[Recorded data — start]

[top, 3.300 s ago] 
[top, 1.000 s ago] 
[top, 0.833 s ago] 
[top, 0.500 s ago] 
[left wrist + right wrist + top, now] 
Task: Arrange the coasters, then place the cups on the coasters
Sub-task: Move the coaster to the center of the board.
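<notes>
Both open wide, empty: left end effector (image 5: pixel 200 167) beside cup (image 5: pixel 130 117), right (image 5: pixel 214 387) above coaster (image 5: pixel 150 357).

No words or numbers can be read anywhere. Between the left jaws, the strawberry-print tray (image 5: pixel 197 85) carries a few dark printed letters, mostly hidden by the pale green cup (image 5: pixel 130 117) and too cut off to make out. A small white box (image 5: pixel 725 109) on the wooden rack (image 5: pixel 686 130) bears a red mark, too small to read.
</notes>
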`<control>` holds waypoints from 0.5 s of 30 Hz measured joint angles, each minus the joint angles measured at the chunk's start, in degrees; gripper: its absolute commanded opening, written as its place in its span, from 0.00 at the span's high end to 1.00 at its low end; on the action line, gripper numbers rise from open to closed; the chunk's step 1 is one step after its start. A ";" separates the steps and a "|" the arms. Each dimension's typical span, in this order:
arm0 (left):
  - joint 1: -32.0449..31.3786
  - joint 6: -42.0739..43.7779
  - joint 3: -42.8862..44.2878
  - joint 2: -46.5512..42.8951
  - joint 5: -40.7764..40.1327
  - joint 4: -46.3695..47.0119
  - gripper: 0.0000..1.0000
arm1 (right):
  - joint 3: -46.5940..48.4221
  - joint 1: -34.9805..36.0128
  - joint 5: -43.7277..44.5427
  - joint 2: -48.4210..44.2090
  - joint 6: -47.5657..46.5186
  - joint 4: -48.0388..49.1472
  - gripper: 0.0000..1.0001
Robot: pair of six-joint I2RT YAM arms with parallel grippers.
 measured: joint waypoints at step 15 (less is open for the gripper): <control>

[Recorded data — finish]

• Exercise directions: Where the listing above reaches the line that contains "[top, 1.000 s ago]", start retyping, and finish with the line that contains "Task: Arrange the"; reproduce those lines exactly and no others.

• Finished task:
[top, 1.000 s ago] 
[top, 0.833 s ago] 
[top, 0.500 s ago] 
[left wrist + right wrist + top, now] 
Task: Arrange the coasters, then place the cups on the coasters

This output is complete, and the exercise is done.